Additional file 6, Mapping and normalization
1. Mapping
The decoded reads were normalized before mapping. The first 18 colors of the normalized reads
were used as seeds in mapping to the other noncoding RNAs, miRBase (Release 14.0) and Human
Genome (RefSeq Hg19) consequently, allowing two mismatches. The sequences were extended
after the seeds until the adapter sequence was found, allowing 3 mismatches in the remaining 11
colors. All the reads which mapped to the other noncoding RNAs were excluded in mapping to the
miRBase (Release 14.0) and Human Genome (RefSeq Hg19). And the reads which mapped to
miRBase (Release 14.0) were excluded in mapping to the Human Genome (RefSeq Hg19).
Normalized read:
Seed:
Extension:
Adapter sequence:
T01102310230322333112133020103
T011023102303223331
T01102310230322333112
33020103
After mapping the reads against miRBase(Release 14.0), a read is discarded if it was mapped
non-uniquely, or if it does not have a 17nt or longer overlap with a specific mature miRNA. Each
remaining mapped read increases the expression count for the miRNA by one. Detail mapping
statistics are in supporting material S3.

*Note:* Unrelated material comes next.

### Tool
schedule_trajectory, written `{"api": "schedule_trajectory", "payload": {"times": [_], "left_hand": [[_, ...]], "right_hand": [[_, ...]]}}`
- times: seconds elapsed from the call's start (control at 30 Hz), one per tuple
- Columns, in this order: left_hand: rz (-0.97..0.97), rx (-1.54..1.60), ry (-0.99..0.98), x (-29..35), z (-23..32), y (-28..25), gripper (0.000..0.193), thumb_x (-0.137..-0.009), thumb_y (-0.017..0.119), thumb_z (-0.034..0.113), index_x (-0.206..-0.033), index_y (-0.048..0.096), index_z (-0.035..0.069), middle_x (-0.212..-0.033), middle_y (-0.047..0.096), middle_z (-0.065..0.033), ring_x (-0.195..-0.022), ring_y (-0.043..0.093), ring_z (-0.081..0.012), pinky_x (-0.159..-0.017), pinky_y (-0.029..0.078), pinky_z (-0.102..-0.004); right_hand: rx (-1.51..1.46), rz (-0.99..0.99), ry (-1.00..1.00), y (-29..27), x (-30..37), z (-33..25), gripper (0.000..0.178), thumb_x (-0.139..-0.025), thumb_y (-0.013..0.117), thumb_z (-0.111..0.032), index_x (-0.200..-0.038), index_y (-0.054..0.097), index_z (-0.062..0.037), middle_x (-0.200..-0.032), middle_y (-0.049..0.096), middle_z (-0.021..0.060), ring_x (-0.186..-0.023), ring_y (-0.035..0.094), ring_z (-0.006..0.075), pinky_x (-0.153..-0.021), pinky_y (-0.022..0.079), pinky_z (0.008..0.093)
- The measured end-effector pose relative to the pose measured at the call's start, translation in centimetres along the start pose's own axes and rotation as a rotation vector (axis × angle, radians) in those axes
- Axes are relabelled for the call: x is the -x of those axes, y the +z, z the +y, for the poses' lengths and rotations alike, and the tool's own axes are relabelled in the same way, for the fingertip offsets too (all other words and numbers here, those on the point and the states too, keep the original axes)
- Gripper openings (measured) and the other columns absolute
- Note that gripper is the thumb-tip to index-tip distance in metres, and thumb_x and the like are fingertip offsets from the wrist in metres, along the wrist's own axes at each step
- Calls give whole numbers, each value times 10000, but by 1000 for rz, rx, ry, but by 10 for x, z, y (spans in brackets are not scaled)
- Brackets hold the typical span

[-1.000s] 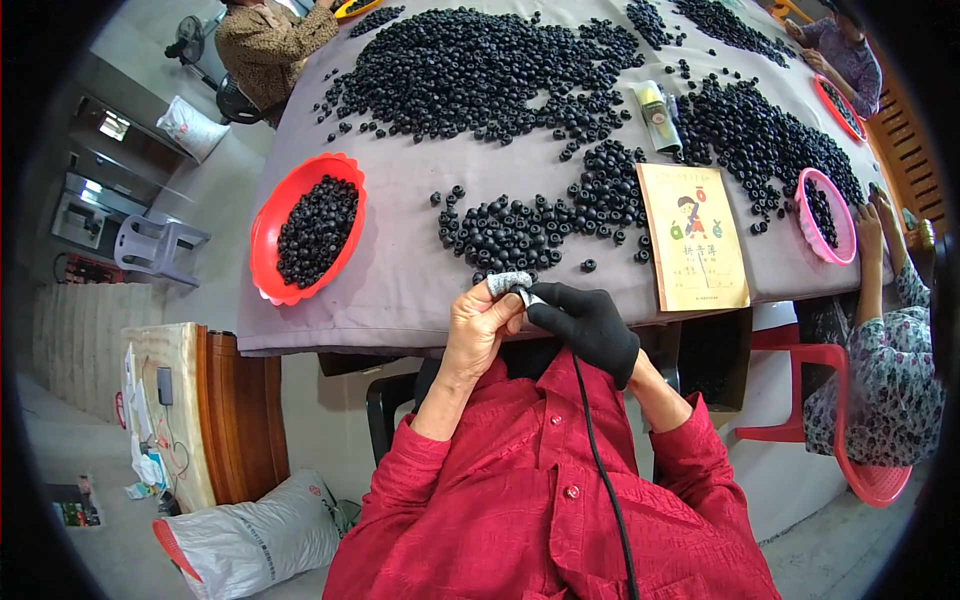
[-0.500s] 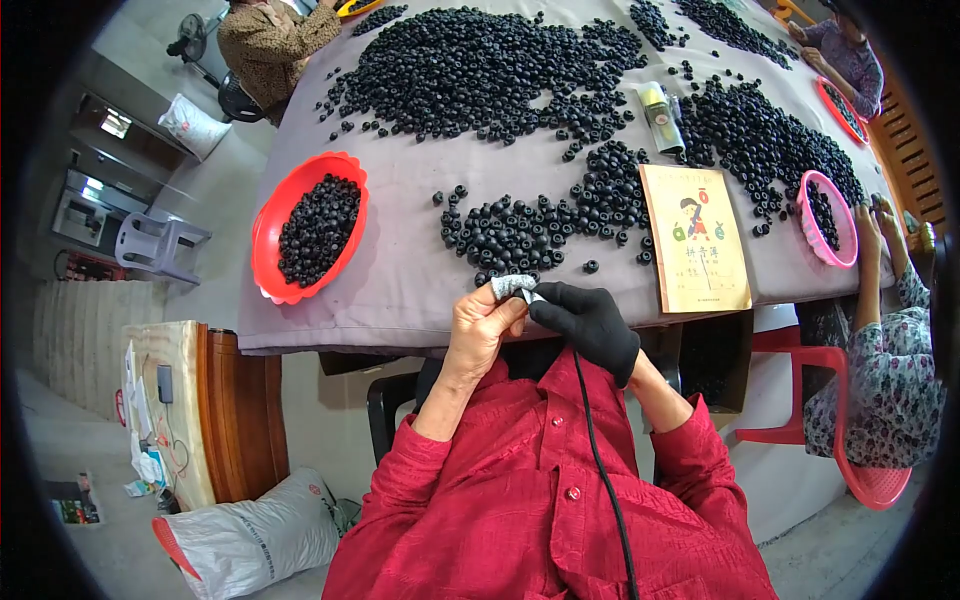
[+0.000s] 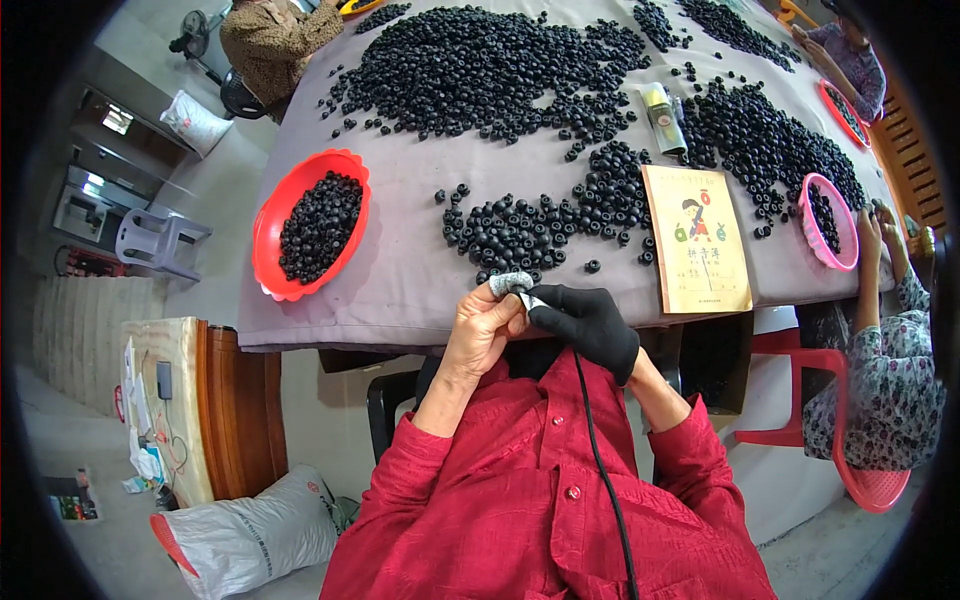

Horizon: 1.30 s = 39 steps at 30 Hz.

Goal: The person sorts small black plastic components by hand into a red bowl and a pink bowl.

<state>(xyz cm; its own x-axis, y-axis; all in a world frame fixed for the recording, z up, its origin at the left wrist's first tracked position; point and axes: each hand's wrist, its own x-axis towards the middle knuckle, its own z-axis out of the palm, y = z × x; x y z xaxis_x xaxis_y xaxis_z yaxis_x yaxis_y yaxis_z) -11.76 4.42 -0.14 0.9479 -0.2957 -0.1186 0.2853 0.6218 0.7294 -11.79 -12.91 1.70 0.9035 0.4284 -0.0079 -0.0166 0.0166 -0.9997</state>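
My left hand (image 3: 482, 322) is bare except for a grey knitted sleeve (image 3: 510, 283) round its index finger. Thumb and finger are pinched together, and a small dark piece like a black bead shows in part between them. My right hand (image 3: 588, 325), in a black glove, closes against the left fingertips. A small pale pointed bit (image 3: 532, 300) juts from the right fingers; what it belongs to is hidden. Both hands meet just off the table's near edge. Right beyond them lies a loose pile of black beads (image 3: 505, 235) with holes through them.
A red scalloped basket (image 3: 262, 240) of beads stands at left, a pink one (image 3: 853, 235) at right. A yellow booklet (image 3: 698, 240) and a capped bottle (image 3: 662, 118) lie on the grey cloth (image 3: 400, 260). A bigger bead heap (image 3: 480, 70) spreads beyond. Other people sit around the table.
The hands stay together in nearly the same place. The fingertips have shifted slightly, and the pale bit has tilted a little. The whole view has moved very slightly.
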Motion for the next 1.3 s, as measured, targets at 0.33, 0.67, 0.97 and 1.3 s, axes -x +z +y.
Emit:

2. Normalization of the expression count
Quantile normalization is used by Schulte etc. 1 to normalized raw read counts and is shown to be
superior to scaling to a given constant. We normalized the raw read counts using quantile
normalization. The pure scaling transformations were used to remove a potential bias in miRNA
expression across the datasets. By computing the median of differences of corresponding quantile
values of a dataset and the reference dataset, the scaling factors were obtained. Dataset A1 was
chose as the reference dataset, and miRNAs of absolute count >5 in a dataset and the reference
dataset were selected to compute the median of differences of corresponding quantile values.
3. Datasets processing
As the two pilot sequencing runs show high uniform in miRNA expression (Supporting material
S5), the corresponding raw read counts obtained in two runs were added together before quantile
normalization for further analysis. For the datasets whose read counts of all miRNAs are not large
enough, the raw read counts can not response the real expression level of miRNAs. The quantile
normalization can not remove the potential bias of the miRNAs across the datasets whose absolute
count is zero. For this reason, the datasets of read counts of all miRNAs <50,000 (including
dataset M-03, M-09, M-10, M-11, M-12, M-15 and M-20) were discarded before the further
analysis. The other 25 datasets were kept for expression analysis.
Reference
1. Schulte, J.H., Marschall, T., Martin, M., Rosenstiel, P., Mestdagh, P., Schlierf, S., Thor, T.,
Vandesompele, J., Eggert, A., Schreiber, S. et al. Deep sequencing reveals differential expression
of microRNAs in favorable versus unfavorable neuroblastoma. Nucleic Acids Res, 38, 5919-5928.